1945 · Philosophie des sciences
Karl Popper
Dans La Société ouverte et ses ennemis, Popper nomme « théorie conspiratrice de la société » l'opinion selon laquelle expliquer un phénomène social consiste à découvrir les hommes ou les groupes qui ont intérêt à ce qu'il se produise. Il y voit une pseudo-explication qui néglige les effets non intentionnels et le déterminisme historique.
Il ajoute un argument souvent oublié : si les complots existent bel et bien, les théories portant sur des complots concrets sont généralement fausses, parce que les complots réels réussissent rarement complètement et que les conspirateurs profitent rarement durablement de leurs plans. Popper décrit enfin le procédé comme une sécularisation des superstitions antiques : les dieux d'Homère, dont les intrigues expliquaient la guerre de Troie, sont remplacés par les monopoles, les capitalistes ou les sociétés secrètes.
1964 · Histoire politique
Richard Hofstadter
« The Paranoid Style in American Politics », publié dans Harper's Magazine en novembre 1964 et adapté d'une conférence donnée à Oxford l'année précédente, popularise l'idée d'un « style » récurrent de la vie politique américaine : surinterprétation, suspicion excessive, apocalyptisme.
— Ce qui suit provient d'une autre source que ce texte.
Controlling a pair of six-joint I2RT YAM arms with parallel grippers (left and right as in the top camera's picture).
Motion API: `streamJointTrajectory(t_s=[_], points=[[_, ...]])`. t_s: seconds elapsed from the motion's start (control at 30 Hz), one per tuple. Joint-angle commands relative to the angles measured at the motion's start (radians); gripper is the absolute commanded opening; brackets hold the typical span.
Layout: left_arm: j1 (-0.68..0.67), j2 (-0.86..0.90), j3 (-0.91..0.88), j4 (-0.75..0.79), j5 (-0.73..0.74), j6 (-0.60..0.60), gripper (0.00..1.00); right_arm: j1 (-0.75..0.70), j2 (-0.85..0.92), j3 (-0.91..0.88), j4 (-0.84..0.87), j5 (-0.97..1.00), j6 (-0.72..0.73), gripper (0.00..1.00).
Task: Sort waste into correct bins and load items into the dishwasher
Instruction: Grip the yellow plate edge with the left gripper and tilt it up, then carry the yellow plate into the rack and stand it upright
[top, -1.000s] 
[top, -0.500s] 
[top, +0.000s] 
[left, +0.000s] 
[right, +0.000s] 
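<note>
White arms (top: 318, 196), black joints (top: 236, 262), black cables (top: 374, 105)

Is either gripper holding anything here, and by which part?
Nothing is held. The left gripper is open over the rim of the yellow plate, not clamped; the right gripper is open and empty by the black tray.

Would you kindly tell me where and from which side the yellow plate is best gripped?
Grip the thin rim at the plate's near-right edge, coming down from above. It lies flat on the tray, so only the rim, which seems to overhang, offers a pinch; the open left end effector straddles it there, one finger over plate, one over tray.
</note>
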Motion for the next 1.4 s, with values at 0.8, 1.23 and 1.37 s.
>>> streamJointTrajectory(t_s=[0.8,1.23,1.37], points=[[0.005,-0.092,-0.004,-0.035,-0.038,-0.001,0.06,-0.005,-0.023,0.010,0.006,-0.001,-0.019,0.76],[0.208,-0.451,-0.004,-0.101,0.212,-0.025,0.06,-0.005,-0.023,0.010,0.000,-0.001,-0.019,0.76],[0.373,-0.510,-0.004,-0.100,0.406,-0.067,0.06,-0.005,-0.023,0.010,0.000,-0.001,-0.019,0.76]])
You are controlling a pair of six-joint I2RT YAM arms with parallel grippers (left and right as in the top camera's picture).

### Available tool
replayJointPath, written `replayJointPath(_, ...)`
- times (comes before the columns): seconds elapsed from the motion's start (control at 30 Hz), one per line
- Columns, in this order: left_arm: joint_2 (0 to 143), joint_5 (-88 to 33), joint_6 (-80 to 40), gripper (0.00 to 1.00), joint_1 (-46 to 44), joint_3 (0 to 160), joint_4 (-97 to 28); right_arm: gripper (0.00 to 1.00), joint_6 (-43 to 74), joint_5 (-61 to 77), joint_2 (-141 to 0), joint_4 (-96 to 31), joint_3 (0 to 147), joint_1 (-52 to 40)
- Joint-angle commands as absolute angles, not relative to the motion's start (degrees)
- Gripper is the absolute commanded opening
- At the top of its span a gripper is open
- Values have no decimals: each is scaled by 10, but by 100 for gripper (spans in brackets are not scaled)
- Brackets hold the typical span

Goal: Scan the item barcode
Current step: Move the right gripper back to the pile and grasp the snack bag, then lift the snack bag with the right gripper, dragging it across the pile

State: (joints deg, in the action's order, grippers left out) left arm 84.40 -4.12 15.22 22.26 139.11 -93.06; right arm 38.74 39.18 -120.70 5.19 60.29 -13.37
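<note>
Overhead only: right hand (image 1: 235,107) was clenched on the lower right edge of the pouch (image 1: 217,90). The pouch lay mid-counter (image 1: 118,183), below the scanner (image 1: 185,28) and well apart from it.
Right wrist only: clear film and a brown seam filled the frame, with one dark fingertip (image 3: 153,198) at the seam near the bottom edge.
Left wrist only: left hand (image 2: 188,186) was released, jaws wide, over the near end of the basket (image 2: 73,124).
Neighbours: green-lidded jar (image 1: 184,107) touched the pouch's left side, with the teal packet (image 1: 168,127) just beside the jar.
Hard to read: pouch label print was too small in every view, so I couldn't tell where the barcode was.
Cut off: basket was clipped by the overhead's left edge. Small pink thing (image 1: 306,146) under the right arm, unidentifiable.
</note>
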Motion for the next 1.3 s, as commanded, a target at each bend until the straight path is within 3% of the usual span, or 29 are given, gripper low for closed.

Hofstadter insiste sur deux points que la vulgarisation escamote : ce style n'est ni exclusivement de droite ni exclusivement de gauche, et il traverse toute l'histoire américaine — mouvement anti-maçonnique des années 1820, anti-catholicisme, maccarthysme, John Birch Society. Le trait distinctif n'est pas de voir des complots ici et là, mais d'en percevoir un « vaste » et « gigantesque » comme force motrice exclusive de l'Histoire.
2013 / 2021 · Complotologie
Pierre-André Taguieff
Philosophe et politiste, auteur du Court traité de complotologie (2013) et du « Que sais-je ? » Les Théories du complot (PUF, 2021). Il définit les théories du complot comme des explications naïves — ou supposées telles — s'opposant aux thèses officiellement soutenues, mettant en scène un ou plusieurs groupes agissant en secret pour réaliser un projet de domination, d'exploitation ou d'extermination.
Son hypothèse : le complotisme répond à une demande de sens et de cohérence, et « réenchante le monde », fût-ce pour le peupler de démons. Ses travaux s'inscrivent dans le sillage de Popper, Arendt, Hofstadter et Léon Poliakov.
2003 · Science politique
Michael Barkun
A Culture of Conspiracy pose trois principes : « rien n'arrive par accident », « rien n'est tel qu'il paraît », « tout est lié ». Barkun forge aussi la notion de savoir stigmatisé : une connaissance rejetée par les institutions établies, et que ses tenants revendiquent comme d'autant plus vraie qu'elle est marginalisée.
Il observe que ces théories résistent aux canons traditionnels de la preuve parce qu'elles réduisent des phénomènes complexes à des causes simples.
2019 / 2023 · Veille
Rudy Reichstadt
Fondateur de Conspiracy Watch, membre de la commission Bronner, auteur de L'Opium des imbéciles (2019) et Au cœur du complot (2023). Il propose trois critères cumulatifs : (1) c'est toujours une accusation de complot, acte grave et répréhensible ; (2) une accusation jamais définitivement prouvée, qui se soustrait aux modalités traditionnelles d'administration de la preuve ; (3) une explication « inutile », moins plausible que les schémas explicatifs concurrents — en d'autres termes, une mauvaise théorie.
Reichstadt reconnaît lui-même que l'usage du terme relève parfois d'une accusation hyperbolique qui a plus à voir avec la post-vérité qu'avec la réalité des faits.
2019 · Philosophie
Quassim Cassam
Dans Conspiracy Theories (University of Warwick), Cassam soutient que les « Conspiracy Theories » — avec majuscules — sont d'abord des formes de propagande politique dont la fonction est d'avancer un agenda idéologique. Elles se distinguent des théories ordinaires portant sur des complots par leur caractère spéculatif, contrariant, ésotérique, amateur et auto-scellé (self-sealing).
C'est ce dernier trait qui est décisif : le dispositif est construit pour qu'aucune preuve ne puisse jamais le contredire.